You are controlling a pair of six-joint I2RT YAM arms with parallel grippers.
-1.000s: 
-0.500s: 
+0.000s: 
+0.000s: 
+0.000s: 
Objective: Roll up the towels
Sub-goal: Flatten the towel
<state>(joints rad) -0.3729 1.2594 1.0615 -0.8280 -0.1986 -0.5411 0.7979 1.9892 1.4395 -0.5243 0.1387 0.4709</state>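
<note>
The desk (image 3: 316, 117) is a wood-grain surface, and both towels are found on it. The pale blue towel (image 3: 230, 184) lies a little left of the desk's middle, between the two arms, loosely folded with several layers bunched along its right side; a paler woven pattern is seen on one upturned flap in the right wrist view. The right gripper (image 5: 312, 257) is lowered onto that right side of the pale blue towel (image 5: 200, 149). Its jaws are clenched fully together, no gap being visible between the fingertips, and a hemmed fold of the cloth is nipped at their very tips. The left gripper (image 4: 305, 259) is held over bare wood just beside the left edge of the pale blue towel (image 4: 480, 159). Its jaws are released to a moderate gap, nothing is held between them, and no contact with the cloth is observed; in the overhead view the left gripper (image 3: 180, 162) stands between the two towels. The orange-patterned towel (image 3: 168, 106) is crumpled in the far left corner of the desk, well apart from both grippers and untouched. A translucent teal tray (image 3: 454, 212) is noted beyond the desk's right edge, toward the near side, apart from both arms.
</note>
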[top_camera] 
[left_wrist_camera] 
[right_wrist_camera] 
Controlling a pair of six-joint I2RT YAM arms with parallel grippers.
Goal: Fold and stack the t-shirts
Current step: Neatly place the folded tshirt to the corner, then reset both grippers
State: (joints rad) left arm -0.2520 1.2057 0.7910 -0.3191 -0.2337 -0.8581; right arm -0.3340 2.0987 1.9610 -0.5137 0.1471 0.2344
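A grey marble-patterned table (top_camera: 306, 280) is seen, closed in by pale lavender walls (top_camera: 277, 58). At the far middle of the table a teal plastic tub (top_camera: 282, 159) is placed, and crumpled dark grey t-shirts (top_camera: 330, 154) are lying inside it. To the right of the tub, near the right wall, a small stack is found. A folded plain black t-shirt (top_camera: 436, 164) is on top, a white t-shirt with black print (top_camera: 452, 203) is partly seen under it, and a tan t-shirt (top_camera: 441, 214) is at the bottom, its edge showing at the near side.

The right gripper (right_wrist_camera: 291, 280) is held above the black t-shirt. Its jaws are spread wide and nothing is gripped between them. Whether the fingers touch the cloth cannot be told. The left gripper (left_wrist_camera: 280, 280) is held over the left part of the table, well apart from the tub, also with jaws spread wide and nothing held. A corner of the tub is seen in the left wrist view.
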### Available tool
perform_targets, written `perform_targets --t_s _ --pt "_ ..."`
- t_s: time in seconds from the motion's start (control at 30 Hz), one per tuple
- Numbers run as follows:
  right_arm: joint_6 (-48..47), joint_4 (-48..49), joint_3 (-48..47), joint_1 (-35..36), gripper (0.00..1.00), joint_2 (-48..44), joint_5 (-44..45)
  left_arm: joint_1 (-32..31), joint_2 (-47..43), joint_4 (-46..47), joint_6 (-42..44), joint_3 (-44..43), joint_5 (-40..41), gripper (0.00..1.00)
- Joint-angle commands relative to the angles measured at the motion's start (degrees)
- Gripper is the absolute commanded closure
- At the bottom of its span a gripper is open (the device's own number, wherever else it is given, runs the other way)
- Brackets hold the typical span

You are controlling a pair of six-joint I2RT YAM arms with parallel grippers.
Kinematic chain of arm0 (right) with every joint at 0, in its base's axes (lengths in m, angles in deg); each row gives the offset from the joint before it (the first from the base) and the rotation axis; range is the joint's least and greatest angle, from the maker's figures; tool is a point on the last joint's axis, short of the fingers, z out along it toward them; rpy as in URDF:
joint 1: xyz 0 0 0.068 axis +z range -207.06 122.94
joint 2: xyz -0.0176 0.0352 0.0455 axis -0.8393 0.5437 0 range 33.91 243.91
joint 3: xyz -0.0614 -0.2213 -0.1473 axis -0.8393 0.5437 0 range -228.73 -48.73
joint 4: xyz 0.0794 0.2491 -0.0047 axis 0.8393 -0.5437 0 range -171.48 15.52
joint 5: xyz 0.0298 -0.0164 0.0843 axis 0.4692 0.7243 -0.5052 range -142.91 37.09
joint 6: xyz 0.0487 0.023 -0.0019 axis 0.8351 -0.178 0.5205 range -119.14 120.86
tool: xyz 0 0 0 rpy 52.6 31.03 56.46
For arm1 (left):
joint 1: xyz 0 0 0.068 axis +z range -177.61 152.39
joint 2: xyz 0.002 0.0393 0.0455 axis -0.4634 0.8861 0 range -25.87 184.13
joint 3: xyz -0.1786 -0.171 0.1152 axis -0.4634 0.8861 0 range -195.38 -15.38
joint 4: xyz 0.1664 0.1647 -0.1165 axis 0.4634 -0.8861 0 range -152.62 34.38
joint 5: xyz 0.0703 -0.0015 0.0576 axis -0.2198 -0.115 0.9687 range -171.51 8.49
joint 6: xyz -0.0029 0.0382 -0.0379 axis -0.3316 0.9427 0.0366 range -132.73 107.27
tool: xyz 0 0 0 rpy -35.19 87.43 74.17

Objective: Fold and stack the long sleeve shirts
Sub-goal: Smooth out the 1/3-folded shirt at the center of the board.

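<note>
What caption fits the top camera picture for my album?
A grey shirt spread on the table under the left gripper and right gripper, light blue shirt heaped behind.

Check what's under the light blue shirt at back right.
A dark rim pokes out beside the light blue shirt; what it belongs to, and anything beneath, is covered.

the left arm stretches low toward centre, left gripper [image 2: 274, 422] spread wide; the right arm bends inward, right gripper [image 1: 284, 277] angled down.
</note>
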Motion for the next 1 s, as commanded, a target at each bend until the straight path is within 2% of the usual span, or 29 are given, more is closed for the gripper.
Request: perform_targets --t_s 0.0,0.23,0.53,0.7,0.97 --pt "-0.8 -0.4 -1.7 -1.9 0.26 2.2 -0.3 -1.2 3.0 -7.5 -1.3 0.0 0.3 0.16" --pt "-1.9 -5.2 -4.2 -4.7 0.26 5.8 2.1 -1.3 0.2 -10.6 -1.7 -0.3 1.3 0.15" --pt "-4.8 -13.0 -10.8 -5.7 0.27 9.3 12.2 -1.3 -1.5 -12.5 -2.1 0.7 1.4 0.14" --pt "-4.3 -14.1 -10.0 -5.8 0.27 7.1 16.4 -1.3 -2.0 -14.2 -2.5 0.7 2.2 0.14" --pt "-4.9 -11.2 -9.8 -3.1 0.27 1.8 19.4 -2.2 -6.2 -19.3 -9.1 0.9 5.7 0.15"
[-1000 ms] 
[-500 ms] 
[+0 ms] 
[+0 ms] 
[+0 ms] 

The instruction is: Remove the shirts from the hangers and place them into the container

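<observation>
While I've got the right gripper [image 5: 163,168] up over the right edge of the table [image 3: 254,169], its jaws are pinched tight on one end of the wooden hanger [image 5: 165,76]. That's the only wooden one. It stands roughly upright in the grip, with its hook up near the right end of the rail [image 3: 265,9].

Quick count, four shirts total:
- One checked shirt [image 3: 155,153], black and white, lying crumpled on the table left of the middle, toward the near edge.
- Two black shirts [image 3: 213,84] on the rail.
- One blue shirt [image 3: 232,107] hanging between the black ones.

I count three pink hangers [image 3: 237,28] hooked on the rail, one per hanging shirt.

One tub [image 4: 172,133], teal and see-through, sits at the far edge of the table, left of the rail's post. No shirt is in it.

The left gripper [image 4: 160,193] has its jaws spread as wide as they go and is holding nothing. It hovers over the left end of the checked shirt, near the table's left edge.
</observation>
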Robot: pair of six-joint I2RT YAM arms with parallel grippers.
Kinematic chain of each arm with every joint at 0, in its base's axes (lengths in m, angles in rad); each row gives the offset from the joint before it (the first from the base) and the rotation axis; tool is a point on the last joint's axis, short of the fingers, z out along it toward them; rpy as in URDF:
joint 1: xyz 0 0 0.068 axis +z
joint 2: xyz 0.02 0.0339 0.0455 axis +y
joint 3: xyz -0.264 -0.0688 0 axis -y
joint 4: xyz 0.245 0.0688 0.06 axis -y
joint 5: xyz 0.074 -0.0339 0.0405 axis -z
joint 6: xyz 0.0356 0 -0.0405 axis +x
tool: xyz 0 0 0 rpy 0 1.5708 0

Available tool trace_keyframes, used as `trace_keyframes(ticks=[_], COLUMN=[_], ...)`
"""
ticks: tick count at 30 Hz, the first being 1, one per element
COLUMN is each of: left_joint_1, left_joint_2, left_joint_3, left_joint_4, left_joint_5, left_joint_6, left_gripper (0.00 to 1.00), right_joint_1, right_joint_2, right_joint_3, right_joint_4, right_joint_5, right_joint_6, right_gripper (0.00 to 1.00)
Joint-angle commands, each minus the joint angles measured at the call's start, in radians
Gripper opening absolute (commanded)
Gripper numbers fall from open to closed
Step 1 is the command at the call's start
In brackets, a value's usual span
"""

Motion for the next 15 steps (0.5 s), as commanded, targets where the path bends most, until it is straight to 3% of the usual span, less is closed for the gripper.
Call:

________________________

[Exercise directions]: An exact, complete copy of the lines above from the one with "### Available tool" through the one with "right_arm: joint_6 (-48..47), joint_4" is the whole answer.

[Task output]:
### Available tool
perform_targets, written `perform_targets --t_s _ --pt "_ ..."`
- t_s: time in seconds from the motion's start (control at 30 Hz), one per tuple
- Numbers run as follows:
  right_arm: joint_6 (-48..47), joint_4 (-48..49), joint_3 (-48..47), joint_1 (-35..36), gripper (0.00..1.00), joint_2 (-48..44), joint_5 (-44..45)

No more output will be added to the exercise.